» The problem
Locate the word "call" in the data below, then copy every line that holds it.
** Opening Exercise material block **
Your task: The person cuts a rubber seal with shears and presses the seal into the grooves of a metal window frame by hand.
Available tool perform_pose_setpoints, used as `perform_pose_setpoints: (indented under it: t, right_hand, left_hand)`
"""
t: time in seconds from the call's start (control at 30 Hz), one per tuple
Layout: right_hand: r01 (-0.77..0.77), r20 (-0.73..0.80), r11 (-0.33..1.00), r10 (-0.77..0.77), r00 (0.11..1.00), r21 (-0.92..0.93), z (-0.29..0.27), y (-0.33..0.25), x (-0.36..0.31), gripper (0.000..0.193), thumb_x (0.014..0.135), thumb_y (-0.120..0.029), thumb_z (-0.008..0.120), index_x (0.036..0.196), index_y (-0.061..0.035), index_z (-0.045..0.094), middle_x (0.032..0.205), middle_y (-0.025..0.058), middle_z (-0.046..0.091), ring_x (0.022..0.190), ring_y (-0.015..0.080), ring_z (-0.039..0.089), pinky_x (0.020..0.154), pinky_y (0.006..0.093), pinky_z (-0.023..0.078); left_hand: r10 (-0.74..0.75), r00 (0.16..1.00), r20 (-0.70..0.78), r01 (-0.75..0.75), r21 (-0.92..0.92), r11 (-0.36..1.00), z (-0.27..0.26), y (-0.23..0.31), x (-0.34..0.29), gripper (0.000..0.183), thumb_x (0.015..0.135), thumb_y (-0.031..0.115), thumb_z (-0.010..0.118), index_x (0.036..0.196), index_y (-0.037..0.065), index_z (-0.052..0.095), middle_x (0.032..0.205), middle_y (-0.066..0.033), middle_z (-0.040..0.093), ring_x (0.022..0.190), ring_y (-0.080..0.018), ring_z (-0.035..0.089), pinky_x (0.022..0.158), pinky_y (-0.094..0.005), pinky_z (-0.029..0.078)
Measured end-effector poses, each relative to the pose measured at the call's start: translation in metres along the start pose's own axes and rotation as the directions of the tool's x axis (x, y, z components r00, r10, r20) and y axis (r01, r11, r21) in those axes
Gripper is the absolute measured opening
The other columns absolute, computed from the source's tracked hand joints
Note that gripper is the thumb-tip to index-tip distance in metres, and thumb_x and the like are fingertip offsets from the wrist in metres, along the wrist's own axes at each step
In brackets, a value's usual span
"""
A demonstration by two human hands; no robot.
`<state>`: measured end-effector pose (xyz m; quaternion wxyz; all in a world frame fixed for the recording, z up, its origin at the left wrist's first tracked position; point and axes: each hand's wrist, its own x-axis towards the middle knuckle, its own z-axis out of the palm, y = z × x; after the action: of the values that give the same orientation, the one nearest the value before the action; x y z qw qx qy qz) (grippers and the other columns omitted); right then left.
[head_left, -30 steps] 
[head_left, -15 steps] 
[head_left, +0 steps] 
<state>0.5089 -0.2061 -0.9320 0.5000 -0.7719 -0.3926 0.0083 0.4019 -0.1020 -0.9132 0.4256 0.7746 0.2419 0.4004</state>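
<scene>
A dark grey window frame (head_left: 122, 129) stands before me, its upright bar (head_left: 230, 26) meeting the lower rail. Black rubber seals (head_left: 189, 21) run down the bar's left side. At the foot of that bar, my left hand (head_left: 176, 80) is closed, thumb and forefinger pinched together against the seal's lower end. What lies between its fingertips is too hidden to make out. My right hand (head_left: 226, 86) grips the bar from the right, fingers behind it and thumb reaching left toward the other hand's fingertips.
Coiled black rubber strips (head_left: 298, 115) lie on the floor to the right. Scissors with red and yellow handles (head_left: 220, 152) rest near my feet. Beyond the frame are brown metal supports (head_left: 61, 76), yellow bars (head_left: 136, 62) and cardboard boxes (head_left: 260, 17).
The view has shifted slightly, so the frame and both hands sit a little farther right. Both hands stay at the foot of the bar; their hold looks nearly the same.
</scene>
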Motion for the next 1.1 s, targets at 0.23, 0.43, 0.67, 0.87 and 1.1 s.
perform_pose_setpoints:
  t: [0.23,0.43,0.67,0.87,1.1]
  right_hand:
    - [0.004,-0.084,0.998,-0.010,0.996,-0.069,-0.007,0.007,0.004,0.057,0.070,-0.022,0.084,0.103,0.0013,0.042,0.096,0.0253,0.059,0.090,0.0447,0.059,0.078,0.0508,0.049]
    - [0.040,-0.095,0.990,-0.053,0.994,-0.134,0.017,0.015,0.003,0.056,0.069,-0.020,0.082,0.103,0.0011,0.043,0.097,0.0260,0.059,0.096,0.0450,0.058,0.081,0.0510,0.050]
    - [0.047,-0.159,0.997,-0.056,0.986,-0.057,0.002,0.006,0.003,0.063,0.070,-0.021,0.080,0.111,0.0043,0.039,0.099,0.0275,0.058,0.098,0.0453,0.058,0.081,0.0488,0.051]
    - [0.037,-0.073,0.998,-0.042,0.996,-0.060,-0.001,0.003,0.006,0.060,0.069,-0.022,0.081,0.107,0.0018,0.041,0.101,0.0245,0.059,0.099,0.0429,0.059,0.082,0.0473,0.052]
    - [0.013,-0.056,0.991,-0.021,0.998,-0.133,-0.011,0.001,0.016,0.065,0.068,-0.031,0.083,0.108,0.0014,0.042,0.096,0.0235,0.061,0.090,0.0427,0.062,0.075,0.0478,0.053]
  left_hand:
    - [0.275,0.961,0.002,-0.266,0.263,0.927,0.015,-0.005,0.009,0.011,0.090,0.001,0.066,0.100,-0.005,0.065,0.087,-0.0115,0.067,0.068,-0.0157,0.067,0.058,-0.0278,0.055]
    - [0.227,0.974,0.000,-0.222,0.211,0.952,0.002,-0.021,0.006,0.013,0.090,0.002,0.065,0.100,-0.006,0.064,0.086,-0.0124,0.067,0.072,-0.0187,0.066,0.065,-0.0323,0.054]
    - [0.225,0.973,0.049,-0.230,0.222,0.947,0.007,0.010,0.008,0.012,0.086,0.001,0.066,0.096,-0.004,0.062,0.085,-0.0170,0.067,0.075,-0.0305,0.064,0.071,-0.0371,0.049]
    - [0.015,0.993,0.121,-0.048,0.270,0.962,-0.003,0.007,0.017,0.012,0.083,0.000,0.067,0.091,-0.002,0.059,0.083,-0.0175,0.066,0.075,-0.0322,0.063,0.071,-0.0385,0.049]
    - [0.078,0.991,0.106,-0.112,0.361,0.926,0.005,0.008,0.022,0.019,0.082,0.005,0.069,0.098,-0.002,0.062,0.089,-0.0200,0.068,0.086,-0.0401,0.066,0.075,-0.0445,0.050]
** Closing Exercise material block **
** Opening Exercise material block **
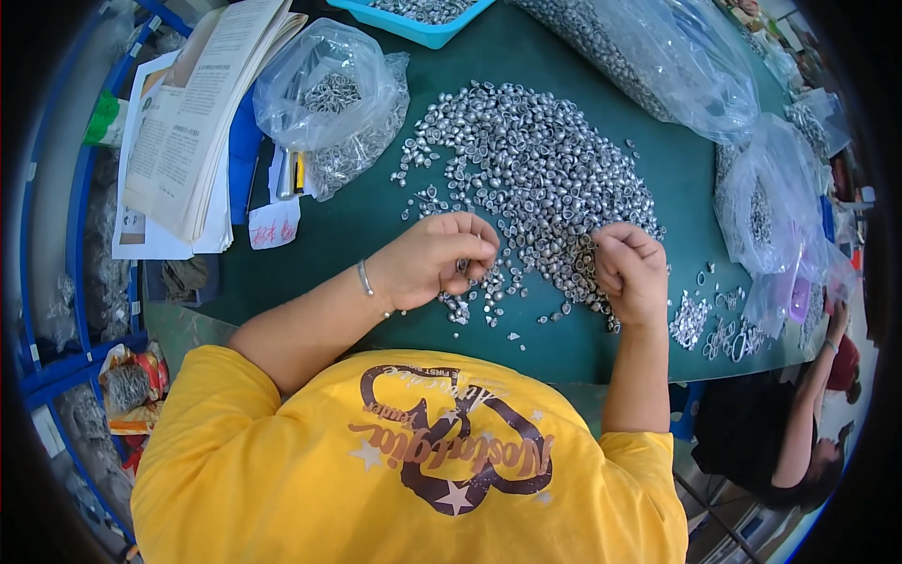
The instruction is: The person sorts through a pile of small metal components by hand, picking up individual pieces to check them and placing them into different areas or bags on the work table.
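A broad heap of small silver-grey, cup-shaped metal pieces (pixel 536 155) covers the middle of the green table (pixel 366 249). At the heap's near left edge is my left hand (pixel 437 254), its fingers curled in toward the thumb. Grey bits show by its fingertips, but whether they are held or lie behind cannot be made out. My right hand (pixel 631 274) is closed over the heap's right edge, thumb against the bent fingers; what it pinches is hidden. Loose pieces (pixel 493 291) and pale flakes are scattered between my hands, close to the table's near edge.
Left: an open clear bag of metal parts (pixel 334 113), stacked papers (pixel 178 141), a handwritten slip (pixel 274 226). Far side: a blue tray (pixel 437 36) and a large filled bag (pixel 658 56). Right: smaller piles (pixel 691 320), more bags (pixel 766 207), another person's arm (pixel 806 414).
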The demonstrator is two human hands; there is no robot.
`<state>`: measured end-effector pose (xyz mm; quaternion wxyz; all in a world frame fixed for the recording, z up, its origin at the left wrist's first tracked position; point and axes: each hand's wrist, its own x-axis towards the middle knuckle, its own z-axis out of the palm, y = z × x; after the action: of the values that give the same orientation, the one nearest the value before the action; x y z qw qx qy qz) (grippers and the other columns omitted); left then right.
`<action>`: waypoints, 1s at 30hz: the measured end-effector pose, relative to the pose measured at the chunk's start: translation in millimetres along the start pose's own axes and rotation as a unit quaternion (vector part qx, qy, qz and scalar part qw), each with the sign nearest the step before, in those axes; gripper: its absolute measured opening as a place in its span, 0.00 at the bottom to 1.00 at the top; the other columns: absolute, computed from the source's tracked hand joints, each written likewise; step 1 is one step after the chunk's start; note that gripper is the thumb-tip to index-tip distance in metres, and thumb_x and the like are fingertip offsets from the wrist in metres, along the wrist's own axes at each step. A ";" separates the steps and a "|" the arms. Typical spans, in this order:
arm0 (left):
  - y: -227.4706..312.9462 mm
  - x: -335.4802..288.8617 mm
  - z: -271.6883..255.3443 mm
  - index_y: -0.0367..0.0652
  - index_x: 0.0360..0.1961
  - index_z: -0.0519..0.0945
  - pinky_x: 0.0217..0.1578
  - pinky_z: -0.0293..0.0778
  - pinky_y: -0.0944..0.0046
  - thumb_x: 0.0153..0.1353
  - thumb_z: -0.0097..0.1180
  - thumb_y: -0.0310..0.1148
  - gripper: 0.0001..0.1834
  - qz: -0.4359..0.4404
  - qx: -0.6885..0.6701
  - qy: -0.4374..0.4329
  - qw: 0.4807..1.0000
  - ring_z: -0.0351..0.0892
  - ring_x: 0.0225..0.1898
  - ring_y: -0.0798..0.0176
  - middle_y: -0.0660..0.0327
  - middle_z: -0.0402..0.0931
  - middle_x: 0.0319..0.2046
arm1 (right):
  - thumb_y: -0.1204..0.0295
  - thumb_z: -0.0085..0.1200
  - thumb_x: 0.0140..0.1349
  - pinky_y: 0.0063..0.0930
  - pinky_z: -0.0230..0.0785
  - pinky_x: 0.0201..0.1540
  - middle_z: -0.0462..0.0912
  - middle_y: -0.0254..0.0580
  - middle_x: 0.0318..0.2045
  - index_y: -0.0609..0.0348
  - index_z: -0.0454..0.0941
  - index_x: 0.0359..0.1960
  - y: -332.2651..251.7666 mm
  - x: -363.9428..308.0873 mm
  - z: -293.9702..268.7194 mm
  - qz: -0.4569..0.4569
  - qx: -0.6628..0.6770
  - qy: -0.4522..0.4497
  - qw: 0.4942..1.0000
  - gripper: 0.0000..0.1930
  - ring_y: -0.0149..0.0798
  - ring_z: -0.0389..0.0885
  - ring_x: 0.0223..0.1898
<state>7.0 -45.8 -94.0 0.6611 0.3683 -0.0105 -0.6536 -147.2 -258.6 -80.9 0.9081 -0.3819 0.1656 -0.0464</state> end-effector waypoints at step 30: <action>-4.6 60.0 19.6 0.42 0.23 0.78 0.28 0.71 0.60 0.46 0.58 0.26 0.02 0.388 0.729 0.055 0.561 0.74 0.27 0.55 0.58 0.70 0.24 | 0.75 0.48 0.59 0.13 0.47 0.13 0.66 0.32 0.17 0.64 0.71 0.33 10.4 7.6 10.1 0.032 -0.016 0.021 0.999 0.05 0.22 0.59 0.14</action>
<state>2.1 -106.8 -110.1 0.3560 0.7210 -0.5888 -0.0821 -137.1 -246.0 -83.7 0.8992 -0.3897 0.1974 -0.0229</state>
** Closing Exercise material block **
» Result for this exercise
t: time in seconds from the call's start (control at 30 Hz), one per tuple
Measured end-effector poses, each relative to the pose measured at the call's start: translation in metres along the start pose's own axes and rotation as the directions of the tool's x axis (x, y, z components r00, r10, r20) and y axis (r01, r11, r21) in those axes

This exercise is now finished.